Work item
In the listing below, start your output at the line with "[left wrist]" and end it after the line with "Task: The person", copying every line exactly.

Task input
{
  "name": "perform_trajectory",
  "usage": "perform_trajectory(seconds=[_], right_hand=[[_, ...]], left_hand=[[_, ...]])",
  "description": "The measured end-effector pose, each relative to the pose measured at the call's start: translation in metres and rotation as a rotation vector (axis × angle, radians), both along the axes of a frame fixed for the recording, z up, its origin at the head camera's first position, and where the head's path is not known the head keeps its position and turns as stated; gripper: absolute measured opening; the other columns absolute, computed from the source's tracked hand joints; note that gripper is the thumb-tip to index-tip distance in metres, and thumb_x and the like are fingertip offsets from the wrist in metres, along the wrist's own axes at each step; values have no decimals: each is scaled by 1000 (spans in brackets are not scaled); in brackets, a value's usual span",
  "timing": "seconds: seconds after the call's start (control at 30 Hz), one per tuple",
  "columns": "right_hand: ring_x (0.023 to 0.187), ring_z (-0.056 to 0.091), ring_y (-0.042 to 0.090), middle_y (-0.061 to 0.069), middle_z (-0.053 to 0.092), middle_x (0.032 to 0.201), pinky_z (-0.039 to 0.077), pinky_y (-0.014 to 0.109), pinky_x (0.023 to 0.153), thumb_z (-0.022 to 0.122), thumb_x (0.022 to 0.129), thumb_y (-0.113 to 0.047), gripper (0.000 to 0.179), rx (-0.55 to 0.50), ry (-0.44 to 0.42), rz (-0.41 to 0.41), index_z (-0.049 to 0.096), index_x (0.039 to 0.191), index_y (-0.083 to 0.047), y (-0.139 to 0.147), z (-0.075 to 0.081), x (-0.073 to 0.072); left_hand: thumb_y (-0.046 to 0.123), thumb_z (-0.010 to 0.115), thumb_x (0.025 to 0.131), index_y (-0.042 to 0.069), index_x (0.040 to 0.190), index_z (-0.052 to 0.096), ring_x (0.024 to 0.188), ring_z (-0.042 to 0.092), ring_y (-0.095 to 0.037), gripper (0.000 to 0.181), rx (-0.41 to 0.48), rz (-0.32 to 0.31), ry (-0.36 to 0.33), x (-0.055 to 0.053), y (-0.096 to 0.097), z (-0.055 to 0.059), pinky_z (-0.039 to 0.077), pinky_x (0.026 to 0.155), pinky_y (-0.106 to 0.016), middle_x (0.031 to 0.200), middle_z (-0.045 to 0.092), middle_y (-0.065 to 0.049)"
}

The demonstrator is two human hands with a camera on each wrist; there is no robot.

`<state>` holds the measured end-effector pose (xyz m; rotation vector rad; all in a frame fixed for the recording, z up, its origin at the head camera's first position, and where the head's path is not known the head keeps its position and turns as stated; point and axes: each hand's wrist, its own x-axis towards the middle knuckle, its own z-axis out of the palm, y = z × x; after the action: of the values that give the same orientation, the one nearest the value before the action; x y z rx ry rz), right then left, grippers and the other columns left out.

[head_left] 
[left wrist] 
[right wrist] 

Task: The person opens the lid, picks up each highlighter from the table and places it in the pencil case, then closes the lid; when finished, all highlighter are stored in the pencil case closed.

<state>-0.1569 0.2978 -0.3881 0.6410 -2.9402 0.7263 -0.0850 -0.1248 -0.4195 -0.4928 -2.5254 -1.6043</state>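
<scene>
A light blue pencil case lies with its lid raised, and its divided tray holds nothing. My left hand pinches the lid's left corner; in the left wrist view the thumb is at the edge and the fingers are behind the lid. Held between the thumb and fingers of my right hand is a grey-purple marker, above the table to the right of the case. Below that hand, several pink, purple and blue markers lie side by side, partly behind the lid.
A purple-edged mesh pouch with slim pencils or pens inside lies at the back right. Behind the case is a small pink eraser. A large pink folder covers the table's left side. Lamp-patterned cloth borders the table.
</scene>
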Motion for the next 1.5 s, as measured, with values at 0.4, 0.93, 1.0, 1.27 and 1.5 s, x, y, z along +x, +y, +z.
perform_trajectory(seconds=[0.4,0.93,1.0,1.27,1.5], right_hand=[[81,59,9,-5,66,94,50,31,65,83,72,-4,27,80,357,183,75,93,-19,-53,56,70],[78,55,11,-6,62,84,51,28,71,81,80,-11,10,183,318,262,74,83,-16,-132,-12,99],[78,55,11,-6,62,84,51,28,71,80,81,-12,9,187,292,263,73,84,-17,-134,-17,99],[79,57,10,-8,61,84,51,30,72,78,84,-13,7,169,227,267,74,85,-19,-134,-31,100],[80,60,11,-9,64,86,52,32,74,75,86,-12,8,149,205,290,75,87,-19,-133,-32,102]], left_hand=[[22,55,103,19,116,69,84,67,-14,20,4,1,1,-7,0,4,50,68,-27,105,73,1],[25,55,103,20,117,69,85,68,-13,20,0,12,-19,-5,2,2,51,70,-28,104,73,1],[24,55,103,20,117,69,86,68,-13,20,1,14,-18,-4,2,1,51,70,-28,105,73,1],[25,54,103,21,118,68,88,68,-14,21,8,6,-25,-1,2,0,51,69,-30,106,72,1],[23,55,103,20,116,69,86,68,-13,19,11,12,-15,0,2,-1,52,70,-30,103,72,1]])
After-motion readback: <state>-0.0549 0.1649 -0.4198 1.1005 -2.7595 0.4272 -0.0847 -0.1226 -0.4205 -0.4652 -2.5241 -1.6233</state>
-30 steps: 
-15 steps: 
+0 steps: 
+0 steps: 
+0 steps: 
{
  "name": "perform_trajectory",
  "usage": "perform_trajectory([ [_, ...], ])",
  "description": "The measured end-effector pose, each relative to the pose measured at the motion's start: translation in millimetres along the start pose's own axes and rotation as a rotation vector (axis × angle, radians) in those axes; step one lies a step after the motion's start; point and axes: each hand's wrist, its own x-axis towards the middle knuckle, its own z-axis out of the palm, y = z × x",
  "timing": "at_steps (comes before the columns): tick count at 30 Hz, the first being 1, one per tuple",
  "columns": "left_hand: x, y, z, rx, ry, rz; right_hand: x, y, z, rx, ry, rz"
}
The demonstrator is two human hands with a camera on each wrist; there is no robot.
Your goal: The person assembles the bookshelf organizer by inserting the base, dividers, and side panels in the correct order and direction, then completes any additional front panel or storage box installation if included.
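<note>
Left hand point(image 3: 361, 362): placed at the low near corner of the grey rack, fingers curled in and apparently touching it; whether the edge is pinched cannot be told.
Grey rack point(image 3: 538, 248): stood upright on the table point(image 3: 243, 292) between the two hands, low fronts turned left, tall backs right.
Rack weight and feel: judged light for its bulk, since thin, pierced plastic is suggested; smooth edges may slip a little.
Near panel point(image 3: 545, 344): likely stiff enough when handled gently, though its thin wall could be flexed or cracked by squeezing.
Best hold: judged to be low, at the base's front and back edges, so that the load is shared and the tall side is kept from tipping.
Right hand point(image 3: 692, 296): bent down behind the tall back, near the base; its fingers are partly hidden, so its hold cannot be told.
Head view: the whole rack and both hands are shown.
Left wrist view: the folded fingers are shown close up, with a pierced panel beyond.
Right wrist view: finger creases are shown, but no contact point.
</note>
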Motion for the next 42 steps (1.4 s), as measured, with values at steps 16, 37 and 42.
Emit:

Written answer
[left wrist] 
[right wrist] 

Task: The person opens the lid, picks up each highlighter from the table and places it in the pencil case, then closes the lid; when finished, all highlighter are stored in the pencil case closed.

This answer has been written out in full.